EXERCISE: Scan the listing below and copy every line holding "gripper".

INFORMATION SUPPLIED:
┌────────

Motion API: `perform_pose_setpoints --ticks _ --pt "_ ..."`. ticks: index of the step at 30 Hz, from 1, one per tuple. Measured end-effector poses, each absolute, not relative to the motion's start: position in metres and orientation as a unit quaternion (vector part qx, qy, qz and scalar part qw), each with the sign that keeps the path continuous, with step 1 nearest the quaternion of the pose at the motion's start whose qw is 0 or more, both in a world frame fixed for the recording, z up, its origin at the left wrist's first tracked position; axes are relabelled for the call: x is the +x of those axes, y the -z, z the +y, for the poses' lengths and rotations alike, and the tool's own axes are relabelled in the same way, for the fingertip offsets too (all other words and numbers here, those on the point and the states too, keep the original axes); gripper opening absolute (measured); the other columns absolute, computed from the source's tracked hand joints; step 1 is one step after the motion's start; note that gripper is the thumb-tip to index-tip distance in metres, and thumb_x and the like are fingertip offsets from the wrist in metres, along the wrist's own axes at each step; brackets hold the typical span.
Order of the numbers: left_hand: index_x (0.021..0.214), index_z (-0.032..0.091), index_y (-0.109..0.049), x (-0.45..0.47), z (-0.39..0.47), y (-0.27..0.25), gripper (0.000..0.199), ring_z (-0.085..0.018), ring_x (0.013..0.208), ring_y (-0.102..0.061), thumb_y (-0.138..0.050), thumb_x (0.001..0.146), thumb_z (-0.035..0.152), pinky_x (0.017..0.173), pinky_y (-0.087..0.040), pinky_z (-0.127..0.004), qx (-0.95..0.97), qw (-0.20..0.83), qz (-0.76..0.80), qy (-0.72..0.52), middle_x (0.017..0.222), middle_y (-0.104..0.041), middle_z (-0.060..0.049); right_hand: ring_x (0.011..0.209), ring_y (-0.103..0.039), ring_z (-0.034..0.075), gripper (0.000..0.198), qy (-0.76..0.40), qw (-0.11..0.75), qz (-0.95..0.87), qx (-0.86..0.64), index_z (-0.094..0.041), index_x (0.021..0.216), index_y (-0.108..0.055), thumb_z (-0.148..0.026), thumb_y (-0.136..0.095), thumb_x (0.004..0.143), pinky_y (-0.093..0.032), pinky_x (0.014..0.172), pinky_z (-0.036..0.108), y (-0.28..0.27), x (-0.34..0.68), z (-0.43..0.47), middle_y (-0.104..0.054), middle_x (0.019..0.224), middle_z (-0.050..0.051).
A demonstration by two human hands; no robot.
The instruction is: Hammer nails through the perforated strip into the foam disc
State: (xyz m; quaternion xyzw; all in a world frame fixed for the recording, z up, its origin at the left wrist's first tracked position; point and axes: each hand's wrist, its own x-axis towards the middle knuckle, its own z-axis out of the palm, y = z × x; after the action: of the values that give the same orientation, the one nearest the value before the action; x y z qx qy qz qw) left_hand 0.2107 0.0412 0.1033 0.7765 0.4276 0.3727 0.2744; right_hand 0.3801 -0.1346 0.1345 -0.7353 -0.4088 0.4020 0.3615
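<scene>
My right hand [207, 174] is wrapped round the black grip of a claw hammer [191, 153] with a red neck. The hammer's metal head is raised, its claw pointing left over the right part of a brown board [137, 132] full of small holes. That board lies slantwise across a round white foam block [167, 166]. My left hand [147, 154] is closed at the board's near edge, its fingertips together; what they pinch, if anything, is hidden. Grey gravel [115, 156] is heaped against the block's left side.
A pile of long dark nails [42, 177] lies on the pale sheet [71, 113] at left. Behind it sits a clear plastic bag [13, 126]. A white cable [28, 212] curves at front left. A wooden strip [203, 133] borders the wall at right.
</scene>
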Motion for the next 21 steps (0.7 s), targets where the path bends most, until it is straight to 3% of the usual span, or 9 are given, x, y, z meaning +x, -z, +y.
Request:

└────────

ANSWER TO THIS PROBLEM:
Motion API: `perform_pose_setpoints --ticks _ --pt "_ ..."`. ticks: index of the step at 30 Hz, from 1, one per tuple. Measured end-effector poses, each absolute, not relative to the motion's start: position in metres and orientation as a unit quaternion (vector part qx, qy, qz and scalar part qw), each with the sign that keeps the path continuous, with step 1 nearest the quaternion of the pose at the motion's start whose qw is 0 or more, both in a world frame fixed for the recording, z up, its origin at the left wrist's first tracked position; axes are relabelled for the call: x is the +x of those axes, y the -z, z the +y, for the poses' lengths and rotations alike, and the tool's own axes are relabelled in the same way, for the fingertip offsets too (all other words and numbers here, those on the point and the states too, keep the original axes); gripper opening absolute (measured); the other columns absolute, computed from the source's tracked hand joints; step 1 is one step after the motion's start; note that gripper is the thumb-tip to index-tip distance in metres, and thumb_x and the like are fingertip offsets from the wrist in metres, along the wrist's own axes at each step; brackets hold the typical span.
Order of the numbers: left_hand: index_x (0.021..0.214), index_z (-0.032..0.091), index_y (-0.109..0.049), x (-0.45..0.47), z (-0.39..0.47), y (-0.27..0.25), gripper (0.000..0.199), ring_z (-0.085..0.018), ring_x (0.013..0.208), ring_y (-0.102..0.061), thumb_y (-0.138..0.050), thumb_x (0.001..0.146), thumb_z (-0.035..0.152), pinky_x (0.017..0.173), pinky_y (-0.087..0.040), pinky_z (-0.127..0.004), qx (-0.95..0.97), qw (-0.20..0.83), qz (-0.76..0.80), qy (-0.72..0.52), middle_x (0.017..0.222), middle_y (-0.104..0.041), middle_z (-0.060..0.049); right_hand: ring_x (0.011..0.209), ring_y (-0.103..0.039), ring_z (-0.034..0.075), gripper (0.000..0.198), qy (-0.76..0.40), qw (-0.11..0.75), qz (-0.95..0.87), qx (-0.86..0.64), index_z (-0.094..0.041), index_x (0.021..0.216), index_y (-0.108..0.055), thumb_z (-0.148..0.026), thumb_y (-0.136..0.095), thumb_x (0.004..0.143), pinky_y (-0.093..0.032), pinky_x (0.014..0.172), pinky_z (-0.036..0.108), y (-0.28..0.27), x (-0.34..0.68), z (-0.43..0.47), middle_y (-0.104..0.054), middle_x (0.019..0.224), middle_z (-0.050..0.051).

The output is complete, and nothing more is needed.